2021-05-11

Golang synchronization primitives source code analysis: part one - sync.Once

Background

In the following series of posts, I will take an in-depth look at the synchronization primitives provided by Golang.

Although the recommended synchronization mechanism in Golang is channel, there are several powerful synchronization primitives provided in Golang sync package. Based on the official document, Other than the Once and WaitGroup types, most are intended for use by low-level library routines. If you read the code of low-level open source projects or the standard packages, you will see synchronization primitives in sync package frequently.

As the first post in this series, let’s check the source code of sync.Once, which is also the simplest one.

sync.Once

If you have several logics running in various go-routines, and you want only one of the logics will execute finally. For this kind of scenario, sync.Once is a perfect option for you.

Let’s review the source code of sync.Once defined inside the once.go file:

package sync

import (
	"sync/atomic"
)

type Once struct {
	done uint32
	m    Mutex
}

func (o *Once) Do(f func()) {
	if atomic.LoadUint32(&o.done) == 0 {
		o.doSlow(f)
	}
}

func (o *Once) doSlow(f func()) {
	o.m.Lock()
	defer o.m.Unlock()
	if o.done == 0 {
		defer atomic.StoreUint32(&o.done, 1)
		f()
	}
}

Struct Once has a status flag done whose value is 0 when initialized. Wrap the logic you want to execute in a function f, and pass this function f to the Do() method. When Do is called for the first time, the logic in f executes after that done flag is set to 1, other calls to Do don’t execute f.

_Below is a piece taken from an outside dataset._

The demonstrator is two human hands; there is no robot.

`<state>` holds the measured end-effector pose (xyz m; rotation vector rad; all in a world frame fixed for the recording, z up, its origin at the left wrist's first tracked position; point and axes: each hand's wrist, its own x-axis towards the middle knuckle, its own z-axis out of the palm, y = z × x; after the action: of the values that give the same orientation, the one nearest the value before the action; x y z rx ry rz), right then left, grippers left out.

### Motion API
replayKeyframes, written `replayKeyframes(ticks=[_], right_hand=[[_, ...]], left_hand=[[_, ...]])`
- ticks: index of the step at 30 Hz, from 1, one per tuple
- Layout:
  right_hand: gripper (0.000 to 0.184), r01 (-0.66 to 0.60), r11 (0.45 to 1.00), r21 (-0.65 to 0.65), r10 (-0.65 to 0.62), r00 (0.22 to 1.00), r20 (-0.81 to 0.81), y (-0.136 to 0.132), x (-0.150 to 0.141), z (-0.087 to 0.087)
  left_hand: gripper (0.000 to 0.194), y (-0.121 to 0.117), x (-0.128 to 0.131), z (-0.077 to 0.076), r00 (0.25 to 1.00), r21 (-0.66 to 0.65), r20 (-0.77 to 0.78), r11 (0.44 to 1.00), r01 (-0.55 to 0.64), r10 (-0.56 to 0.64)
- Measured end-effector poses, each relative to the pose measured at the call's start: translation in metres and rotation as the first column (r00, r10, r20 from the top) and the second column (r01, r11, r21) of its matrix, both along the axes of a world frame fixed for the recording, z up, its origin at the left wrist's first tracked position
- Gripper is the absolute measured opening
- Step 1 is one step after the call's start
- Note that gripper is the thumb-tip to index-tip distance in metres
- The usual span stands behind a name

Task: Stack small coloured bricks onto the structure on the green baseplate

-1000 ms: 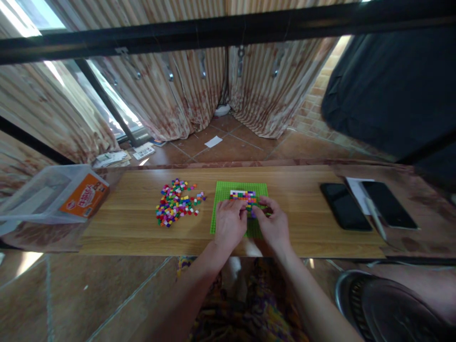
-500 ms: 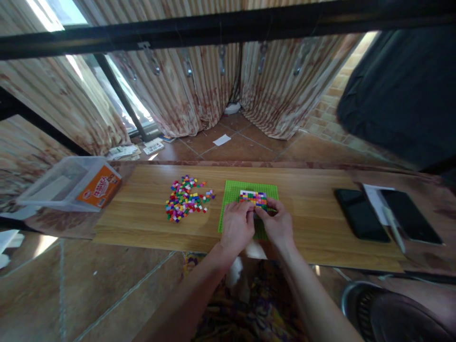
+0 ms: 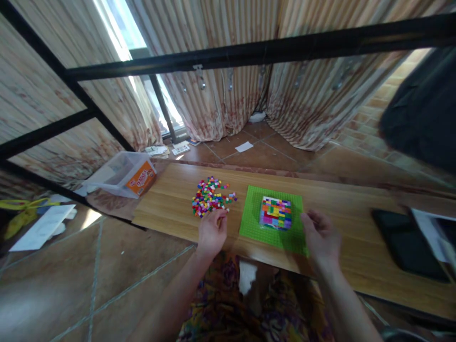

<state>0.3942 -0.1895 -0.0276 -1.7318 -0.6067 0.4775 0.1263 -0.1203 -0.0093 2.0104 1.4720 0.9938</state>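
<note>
A green baseplate (image 3: pixel 256 223) lies on the wooden table (image 3: pixel 342 204), with a block of many-coloured small bricks (image 3: pixel 275 213) built in its middle. A loose pile of small coloured bricks (image 3: pixel 209 195) lies to its left. My left hand (image 3: pixel 212 232) rests at the near edge of that pile, fingers curled downward, fingertips close to the nearest bricks; what they hold, if anything, is hidden. My right hand (image 3: pixel 320 235) hovers at the right edge of the baseplate, fingers loosely curled and apart, holding nothing I can see.
A clear plastic box with an orange label (image 3: pixel 124 173) stands at the table's left end. A black phone (image 3: pixel 406 244) and a second dark device on white paper (image 3: pixel 436 232) lie at the right. Curtains and a black metal frame stand behind the table.
Both hands have left the brick block on the baseplate. My left hand moved left to the loose pile, my right hand drew back to the right. The camera swung left.
</note>
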Motion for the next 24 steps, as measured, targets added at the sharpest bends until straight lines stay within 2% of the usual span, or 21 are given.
replayKeyframes(ticks=[3,6,11,14,19,21,24], right_hand=[[0.050,0.018,0.983,-0.184,0.021,0.978,0.208,-0.006,0.021,-0.007],[0.048,0.010,0.958,-0.287,0.106,0.916,0.387,-0.009,0.034,-0.019],[0.046,-0.008,0.961,-0.276,0.174,0.794,0.583,-0.009,0.032,-0.032],[0.046,-0.007,0.964,-0.265,0.173,0.774,0.609,-0.009,0.029,-0.033],[0.042,-0.012,0.967,-0.254,0.168,0.781,0.602,-0.008,0.030,-0.033],[0.041,-0.015,0.969,-0.245,0.165,0.780,0.604,-0.008,0.030,-0.033],[0.040,-0.033,0.975,-0.222,0.167,0.768,0.619,-0.008,0.029,-0.033]], left_hand=[[0.020,0.003,-0.023,-0.006,0.996,0.010,-0.036,0.996,-0.083,0.084],[0.020,0.006,-0.037,-0.007,0.983,0.028,-0.090,0.987,-0.159,0.161],[0.021,0.018,-0.044,-0.002,0.956,0.045,-0.200,0.977,-0.207,0.212],[0.019,0.028,-0.036,0.001,0.950,0.091,-0.262,0.984,-0.153,0.172],[0.019,0.043,-0.006,0.004,0.934,0.119,-0.355,0.993,0.010,0.034],[0.019,0.047,0.006,0.006,0.911,0.097,-0.412,0.995,0.019,0.023],[0.017,0.049,0.018,0.008,0.847,0.078,-0.526,0.996,-0.036,0.072]])
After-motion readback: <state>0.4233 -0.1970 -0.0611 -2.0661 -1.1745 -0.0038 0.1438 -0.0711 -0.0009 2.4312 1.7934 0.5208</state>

One misleading point is If once.Do(f) is called multiple times, only the first call will invoke f, even if f has a different value in each invocation. Check the following example:

package main

import (
	"fmt"
	"sync"
	"time"
)

var doOnce sync.Once

func main() {
	go TaskOne()
	go TaskTwo()
	time.Sleep(time.Second)
}

func PrintTask(id int) {
	fmt.Printf("Task %d, Run once\n", id)
}

func TaskOne() {
	doOnce.Do(func() {
		PrintTask(1)
	})
	fmt.Println("Run this every time")
}

func TaskTwo() {
	doOnce.Do(func() {
		PrintTask(2)
	})
	fmt.Println("Run this every time")
}

Even Do is called twice with different f logic, but only the first call is invoked since they are bound to the same instance of Once.

fast path and slow path

As you saw above, the implementation of sync.Once is not complex. But one question comes to my mind when I double check the code. Why do we need split the logics into two functions Do and doSlow? Why the second function name is doSlow, and what does slow mean here?

Do you have similar questions?

I found the answer in the comments of once.go file.

if atomic.LoadUint32(&o.done) == 0 {
	// Outlined slow-path to allow inlining of the fast-path.
	o.doSlow(f)
}

Note that it mentioned two words: fast path and slow path.

Fast path is a term used in computer science to describe a path with shorter instruction path length through a program compared to the ‘normal’ path. For a fast path to be effective it must handle the most commonly occurring tasks more efficiently than the ‘normal’ path, leaving the latter to handle uncommon cases, corner cases, error handling, and other anomalies. Fast paths are a form of optimization.

In the Once case, since the first call to Do function will set done to 1, so the most common case or status for Once is the done flag equals to 1. The fast path in Do function is just for this common case. While the done flag equals to initial status 0 can be regarded as uncommon case, which is specially handled in the doSlow function. The performance can be optimized in this way.

hot path

Another very interesting concept worth mentioning is hot path, and it occurs in the Once struct design.

type Once struct {
	// done indicates whether the action has been performed.
	// It is first in the struct because it is used in the hot path.
	// The hot path is inlined at every call site.
	// Placing done first allows more compact instructions on some architectures (amd64/x86),
	// and fewer instructions (to calculate offset) on other architectures.
	done uint32
	m    Mutex
}

At first glance, it’s just plain and ordinary struct, but the comments emphasize that done is first in the struct because it is used in the hot path. It means that done is defined as the first field in Once struct on purpose. And the purpose is also described in the comment Placing done first allows more compact instructions on some architectures (amd64/x86), and fewer instructions (to calculate offset) on other architectures.

What does that mean? I found a great answer in this post. The conclusion is:

A hot path is a sequence of instructions executed very frequently.
When accessing the first field of a structure, we can directly dereference the pointer to the structure to access the first field. To access other fields, we need to provide an offset from the first value in addition to the struct pointer.
In machine code, this offset is an additional value to pass with the instruction which makes it longer. The performance impact is that the CPU must perform an addition of the offset to the struct pointer to get the address of the value to access.
Thus machine code to access the first field of a struct is more compact and faster.

Simply speaking, accessing the first field of a struct is faster since the CPU doesn’t need to compute the memory offset!

This is really a good lesson to show the high-level code you programmed can have such a big difference in the bottom level.